The Town of Osoyoos Monday collectively thanked itself for a job well done, holding its annual general meeting as a prelude to its regular bi-weekly duties.

Nary a bad word was spoken.

Just a very few residents showed up for the event, only one had a comment to make — that, too, was positive — and everything was wrapped up inside 50 minutes.

A copy of the Town’s annual report is available here. You can download and read at your leisure.

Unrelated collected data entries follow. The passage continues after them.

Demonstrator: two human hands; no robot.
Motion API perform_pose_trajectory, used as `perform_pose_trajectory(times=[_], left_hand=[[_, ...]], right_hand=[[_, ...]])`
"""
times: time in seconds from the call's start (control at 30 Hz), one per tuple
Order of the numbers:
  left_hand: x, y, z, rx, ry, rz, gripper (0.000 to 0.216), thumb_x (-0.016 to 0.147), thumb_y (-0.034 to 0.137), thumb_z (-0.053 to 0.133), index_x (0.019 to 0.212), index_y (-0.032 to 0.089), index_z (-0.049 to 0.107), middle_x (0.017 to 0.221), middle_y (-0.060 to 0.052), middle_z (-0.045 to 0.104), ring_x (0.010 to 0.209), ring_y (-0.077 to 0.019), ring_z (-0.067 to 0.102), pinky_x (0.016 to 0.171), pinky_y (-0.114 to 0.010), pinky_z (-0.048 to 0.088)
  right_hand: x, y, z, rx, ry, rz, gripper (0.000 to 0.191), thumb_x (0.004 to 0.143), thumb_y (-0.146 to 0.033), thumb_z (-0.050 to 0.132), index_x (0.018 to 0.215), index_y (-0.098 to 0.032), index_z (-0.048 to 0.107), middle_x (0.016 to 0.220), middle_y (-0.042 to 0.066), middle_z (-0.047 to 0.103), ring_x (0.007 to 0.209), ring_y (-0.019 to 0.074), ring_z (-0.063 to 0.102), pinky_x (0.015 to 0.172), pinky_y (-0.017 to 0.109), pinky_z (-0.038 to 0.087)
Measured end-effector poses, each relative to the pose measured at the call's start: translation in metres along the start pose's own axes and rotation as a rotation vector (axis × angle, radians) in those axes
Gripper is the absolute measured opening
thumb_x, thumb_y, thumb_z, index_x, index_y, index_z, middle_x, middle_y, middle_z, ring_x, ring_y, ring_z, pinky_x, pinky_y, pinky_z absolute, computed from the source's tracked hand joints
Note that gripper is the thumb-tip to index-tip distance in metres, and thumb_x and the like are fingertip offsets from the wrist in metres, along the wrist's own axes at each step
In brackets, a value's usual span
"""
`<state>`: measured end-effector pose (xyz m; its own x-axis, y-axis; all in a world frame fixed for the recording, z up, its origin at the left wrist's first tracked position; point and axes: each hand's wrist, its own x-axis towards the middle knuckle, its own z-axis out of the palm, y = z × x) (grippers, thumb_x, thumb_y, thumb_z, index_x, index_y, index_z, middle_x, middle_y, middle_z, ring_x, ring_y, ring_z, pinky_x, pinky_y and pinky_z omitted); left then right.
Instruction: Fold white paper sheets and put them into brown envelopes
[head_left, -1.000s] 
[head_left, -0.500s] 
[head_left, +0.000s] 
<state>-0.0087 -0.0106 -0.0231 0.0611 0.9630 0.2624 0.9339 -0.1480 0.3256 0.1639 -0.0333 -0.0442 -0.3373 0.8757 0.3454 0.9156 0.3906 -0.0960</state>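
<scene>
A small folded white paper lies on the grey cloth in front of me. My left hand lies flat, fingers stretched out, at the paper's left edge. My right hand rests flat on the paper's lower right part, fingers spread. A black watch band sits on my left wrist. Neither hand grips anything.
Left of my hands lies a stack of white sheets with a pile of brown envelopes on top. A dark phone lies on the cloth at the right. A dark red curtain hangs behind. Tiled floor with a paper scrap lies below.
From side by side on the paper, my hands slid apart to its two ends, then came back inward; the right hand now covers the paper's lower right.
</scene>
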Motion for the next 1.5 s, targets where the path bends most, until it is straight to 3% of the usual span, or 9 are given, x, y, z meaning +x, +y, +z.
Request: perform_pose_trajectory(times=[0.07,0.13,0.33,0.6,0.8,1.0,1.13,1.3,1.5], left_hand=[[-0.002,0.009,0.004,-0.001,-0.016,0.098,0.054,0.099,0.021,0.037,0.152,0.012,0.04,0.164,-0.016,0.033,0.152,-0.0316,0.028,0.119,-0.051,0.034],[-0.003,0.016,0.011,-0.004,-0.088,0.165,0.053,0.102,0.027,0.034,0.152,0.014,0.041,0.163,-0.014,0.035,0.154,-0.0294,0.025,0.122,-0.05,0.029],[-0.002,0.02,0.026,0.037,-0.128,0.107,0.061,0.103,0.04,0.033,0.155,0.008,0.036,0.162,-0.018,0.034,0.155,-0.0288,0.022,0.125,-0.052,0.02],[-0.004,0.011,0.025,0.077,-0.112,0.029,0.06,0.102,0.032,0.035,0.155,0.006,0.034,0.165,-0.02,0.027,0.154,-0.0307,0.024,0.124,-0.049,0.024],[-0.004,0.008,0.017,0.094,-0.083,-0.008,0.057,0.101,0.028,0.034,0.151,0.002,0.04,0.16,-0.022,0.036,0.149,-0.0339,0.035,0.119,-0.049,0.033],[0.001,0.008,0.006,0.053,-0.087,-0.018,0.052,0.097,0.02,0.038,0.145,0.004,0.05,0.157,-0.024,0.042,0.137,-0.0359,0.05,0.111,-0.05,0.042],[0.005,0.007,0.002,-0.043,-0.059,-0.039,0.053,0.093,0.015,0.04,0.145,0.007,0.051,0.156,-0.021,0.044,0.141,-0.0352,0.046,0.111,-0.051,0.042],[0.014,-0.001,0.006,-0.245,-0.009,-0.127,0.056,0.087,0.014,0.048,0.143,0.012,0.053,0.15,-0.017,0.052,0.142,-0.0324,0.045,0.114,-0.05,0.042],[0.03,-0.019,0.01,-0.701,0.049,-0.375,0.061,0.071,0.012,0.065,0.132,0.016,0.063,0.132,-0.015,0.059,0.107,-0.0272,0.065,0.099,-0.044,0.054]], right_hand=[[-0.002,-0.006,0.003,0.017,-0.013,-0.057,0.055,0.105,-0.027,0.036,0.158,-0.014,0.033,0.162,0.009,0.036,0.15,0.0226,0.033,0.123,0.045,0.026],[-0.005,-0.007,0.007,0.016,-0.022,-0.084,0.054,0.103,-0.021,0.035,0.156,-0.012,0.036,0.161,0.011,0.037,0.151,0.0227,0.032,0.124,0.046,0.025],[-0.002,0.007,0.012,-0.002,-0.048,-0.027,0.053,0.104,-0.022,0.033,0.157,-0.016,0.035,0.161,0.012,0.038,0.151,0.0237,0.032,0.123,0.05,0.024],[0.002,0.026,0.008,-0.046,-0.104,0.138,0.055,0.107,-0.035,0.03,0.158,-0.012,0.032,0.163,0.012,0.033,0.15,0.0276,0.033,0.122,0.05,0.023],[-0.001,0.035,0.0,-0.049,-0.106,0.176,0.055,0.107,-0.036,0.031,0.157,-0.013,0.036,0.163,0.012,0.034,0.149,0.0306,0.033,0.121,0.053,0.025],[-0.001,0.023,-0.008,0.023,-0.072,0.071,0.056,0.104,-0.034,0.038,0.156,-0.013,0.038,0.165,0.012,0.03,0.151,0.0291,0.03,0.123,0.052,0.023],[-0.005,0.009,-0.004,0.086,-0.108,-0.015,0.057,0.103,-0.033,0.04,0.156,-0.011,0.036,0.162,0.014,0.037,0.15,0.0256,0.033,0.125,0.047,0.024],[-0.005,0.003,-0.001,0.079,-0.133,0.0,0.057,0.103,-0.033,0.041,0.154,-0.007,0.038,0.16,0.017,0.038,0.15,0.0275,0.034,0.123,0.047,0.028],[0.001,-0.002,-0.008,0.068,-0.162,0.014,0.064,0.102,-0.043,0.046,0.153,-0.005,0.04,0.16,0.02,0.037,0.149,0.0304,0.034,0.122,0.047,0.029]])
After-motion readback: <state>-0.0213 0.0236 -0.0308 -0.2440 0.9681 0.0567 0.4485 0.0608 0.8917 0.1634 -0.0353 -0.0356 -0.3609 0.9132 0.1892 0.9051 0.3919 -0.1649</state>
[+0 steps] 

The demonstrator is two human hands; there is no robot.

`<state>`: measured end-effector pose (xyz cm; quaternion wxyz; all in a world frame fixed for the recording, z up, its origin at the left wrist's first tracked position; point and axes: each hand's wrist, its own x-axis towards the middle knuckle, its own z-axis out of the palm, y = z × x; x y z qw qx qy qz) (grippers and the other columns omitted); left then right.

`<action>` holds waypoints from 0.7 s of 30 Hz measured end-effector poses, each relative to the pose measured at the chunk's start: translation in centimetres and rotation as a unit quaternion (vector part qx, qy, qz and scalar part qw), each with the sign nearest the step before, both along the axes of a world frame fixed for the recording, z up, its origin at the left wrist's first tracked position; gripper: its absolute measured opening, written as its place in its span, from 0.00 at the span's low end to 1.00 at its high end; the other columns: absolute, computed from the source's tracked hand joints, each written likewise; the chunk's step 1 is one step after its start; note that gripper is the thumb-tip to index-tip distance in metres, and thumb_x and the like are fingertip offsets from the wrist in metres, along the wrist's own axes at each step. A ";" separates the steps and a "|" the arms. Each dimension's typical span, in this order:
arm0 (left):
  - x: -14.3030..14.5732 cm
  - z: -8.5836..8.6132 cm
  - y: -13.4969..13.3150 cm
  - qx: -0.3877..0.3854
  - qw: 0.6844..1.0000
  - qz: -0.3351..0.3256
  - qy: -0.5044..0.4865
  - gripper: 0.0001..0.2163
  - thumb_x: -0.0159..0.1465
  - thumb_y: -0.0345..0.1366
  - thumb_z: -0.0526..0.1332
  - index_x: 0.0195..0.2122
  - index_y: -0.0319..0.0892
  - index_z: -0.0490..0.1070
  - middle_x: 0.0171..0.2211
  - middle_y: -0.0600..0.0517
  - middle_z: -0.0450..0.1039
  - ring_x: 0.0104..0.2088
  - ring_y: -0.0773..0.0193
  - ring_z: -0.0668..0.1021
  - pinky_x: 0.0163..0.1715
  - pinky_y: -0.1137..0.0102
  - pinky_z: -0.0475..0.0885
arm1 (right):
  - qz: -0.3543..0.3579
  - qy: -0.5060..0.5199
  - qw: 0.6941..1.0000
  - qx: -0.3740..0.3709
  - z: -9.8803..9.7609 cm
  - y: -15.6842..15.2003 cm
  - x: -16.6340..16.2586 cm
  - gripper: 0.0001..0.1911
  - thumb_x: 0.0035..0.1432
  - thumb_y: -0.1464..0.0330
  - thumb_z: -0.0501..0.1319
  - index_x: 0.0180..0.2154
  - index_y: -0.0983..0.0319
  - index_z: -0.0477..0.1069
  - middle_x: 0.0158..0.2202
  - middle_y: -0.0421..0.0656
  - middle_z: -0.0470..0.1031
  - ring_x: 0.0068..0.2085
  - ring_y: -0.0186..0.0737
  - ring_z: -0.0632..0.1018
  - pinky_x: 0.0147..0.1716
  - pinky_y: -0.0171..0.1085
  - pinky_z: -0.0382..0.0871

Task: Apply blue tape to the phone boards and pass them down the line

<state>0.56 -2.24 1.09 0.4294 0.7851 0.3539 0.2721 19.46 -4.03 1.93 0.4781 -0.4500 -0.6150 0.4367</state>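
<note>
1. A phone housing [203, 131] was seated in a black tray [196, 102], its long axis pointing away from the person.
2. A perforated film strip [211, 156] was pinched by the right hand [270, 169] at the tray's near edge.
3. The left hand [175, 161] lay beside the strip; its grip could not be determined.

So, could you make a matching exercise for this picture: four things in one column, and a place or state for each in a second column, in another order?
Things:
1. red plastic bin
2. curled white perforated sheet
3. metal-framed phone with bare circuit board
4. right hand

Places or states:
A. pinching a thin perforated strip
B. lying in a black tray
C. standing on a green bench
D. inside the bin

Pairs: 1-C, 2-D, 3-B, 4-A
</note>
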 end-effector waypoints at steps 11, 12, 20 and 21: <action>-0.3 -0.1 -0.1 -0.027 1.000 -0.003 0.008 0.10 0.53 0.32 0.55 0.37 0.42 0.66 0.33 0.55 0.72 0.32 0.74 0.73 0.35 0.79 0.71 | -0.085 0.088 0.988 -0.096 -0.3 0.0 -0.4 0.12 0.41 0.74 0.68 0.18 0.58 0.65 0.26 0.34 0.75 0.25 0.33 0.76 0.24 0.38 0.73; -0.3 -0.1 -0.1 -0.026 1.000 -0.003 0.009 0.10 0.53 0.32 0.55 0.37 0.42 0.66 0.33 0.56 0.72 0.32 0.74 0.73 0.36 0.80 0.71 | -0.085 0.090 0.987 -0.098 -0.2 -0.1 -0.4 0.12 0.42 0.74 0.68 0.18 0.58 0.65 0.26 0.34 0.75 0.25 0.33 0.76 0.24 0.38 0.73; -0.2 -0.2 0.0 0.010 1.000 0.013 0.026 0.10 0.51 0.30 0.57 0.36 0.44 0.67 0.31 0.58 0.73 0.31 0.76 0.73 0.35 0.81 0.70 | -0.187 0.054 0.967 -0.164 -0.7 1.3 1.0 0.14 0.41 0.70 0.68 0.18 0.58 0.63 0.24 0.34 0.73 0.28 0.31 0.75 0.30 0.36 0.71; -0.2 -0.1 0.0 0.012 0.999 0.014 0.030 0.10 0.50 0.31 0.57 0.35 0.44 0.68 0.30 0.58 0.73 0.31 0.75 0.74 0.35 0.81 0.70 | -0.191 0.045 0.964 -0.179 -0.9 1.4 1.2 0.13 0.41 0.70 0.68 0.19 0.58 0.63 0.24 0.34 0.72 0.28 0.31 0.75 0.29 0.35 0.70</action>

To put a little fun to the exercise, we thought we’d pull some numbers from the report and provide a snapshot of just what the Town was up to in 2018.

Here’s what we uncovered:

  • 2 — Number of cats (along with 24 dogs) impounded in 2018.
  • 3 — Members of Osoyoos Council re-elected in 2018 Local General Elections
  • 10 — Freedom of Information requests handled by the Town’s Corporate Services department.
  • 15 — Decorative street lights installed along the Canal Pathway between 74 Ave. and Hwy. 3.
  • 29.4 — Hours Council spent in regular open meetings. Council members also spent 15.06 hours meeting as a Committee of the Whole, 2.72 hours in special open meetings and 4.9 hours for public hearings, for a total of 52.08 hours.
  • 37 — The number of years of dedicated service provided by Mike Thomas before he retired at the end of 2018 as the Town’s Operational Services foreman.
  • 43 — New municipal business licences issued.
  • 98 — Building permits issued for a total construction value of $15.782 million.
  • 191 — Number of calls to which the Osoyoos Fire Department’s 30 on-call paid members responded, including 129 for the Town of Osoyoos, 60 for Rural Area “A” and 2 mutual aid calls to Keremeos.
  • $350 — The fee imposed for the second and any additional false alarms responded to by the Osoyoos Fire Department to a location within the same calendar year. (There was one.)
  • 1,023 — Number of dog-related park infractions bylaw officers dealt with in 2018.
  • 1,123 — Number of alcohol-related park infractions bylaw officers dealt with in 2018.
  • 1,593 — The number of a possible 4,210 eligible Osoyoos electors who voted in the 2018 General Local Elections. This compares to 1,648 eligible voters in 2014 and 1,627 eligible voters in 2011.
  • 2,255 — Unique individual views of Council meetings live or on-demand via desktop and laptop computer, tablet, or smart phone through the Granicus platform on the Town’s website.
  • 5,000 — The magic population number that required the Town hold to advance voting opportunities during October’s 2018 General Local Elections.
  • $23,000 — What the boat trailer parking lot and marina’s pay parking machine collected in revenue after it was officially opened on June 3.
  • $30,057 — Value of renewed municipal business licences.
    $127,337.28 — Total costs to the Town for 2018 flooding, the majority of which was recoverable from the Province.
  • $380,656.00 — Amount the Town received in Resort Marketing Initiative funding.
  • $6,023,225 — Net revenues generated in 2018 from the sale of land and services, taxation, grants, fees and other sources on revenues of $16,680,201, less expenses of $10,656,976.